**ABOUT THIS EXERCISE:**
All pictures are to be excluded when the data below is output verbatim.

Segment Start: STORED DATA

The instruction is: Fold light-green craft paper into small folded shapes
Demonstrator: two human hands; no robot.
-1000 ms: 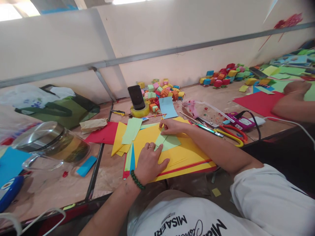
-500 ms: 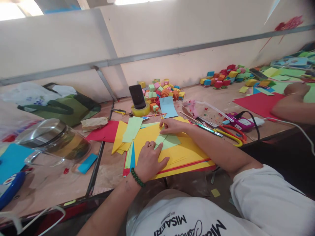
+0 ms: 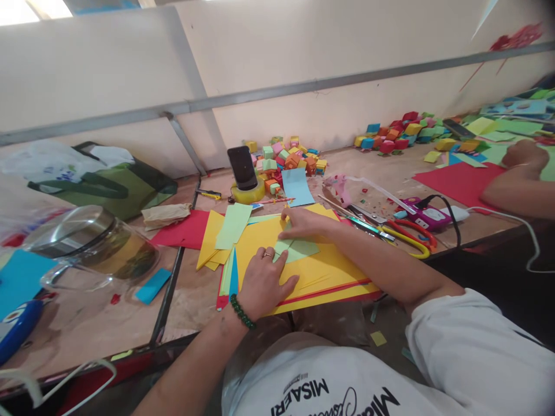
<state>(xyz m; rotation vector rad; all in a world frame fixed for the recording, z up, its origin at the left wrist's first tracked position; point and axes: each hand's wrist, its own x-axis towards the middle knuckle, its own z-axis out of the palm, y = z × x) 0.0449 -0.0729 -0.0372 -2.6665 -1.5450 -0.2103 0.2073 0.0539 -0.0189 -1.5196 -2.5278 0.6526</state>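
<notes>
A small pale green piece of paper (image 3: 303,249) lies on a stack of yellow sheets (image 3: 340,261), with a fold or edge line across it. My left hand (image 3: 266,282) rests flat on the stack, fingers apart, its fingertips touching the green paper's left side. At the paper's far edge, my right hand (image 3: 303,222) is closed with thumb and forefinger on the paper; the pinched part is mostly hidden. Another light green strip (image 3: 234,226) lies at the stack's left, overlapping folded yellow paper (image 3: 211,237).
Behind the stack stand a phone (image 3: 243,167) on a tape roll and a heap of folded paper cubes (image 3: 290,159). Scissors (image 3: 414,245) and a purple power strip (image 3: 422,215) lie to the right. A glass teapot (image 3: 130,254) stands left. A co-worker's hand (image 3: 526,157) is at far right.
My hands stay almost in place on the green paper, with the right fingers shifting very slightly. The whole view has moved a little.
</notes>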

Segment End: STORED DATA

**RESULT OF THE TASK:**
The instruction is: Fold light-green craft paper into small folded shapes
Demonstrator: two human hands; no robot.
-1000 ms: 
-500 ms: 
+0 ms: 
<state>(xyz m; rotation vector rad; all in a world frame fixed for the recording, z up, its origin at the left wrist's first tracked position; point and axes: each hand's wrist, its own x-axis towards the middle knuckle, its own z-axis out of the palm, y = z × x) 0.0449 -0.0729 -0.0372 -2.6665 -1.5450 -0.2103 0.2073 0.0539 -0.0189 -1.5196 -2.5278 0.6526</state>
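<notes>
A small pale green piece of paper (image 3: 303,249) lies on a stack of yellow sheets (image 3: 340,261), with a fold or edge line across it. My left hand (image 3: 266,282) rests flat on the stack, fingers apart, its fingertips touching the green paper's left side. At the paper's far edge, my right hand (image 3: 303,222) is closed with thumb and forefinger on the paper; the pinched part is mostly hidden. Another light green strip (image 3: 234,226) lies at the stack's left, overlapping folded yellow paper (image 3: 211,237).
Behind the stack stand a phone (image 3: 243,167) on a tape roll and a heap of folded paper cubes (image 3: 290,159). Scissors (image 3: 414,245) and a purple power strip (image 3: 422,215) lie to the right. A glass teapot (image 3: 130,254) stands left. A co-worker's hand (image 3: 526,157) is at far right.
My hands stay almost in place on the green paper, with the right fingers shifting very slightly. The whole view has moved a little.
</notes>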

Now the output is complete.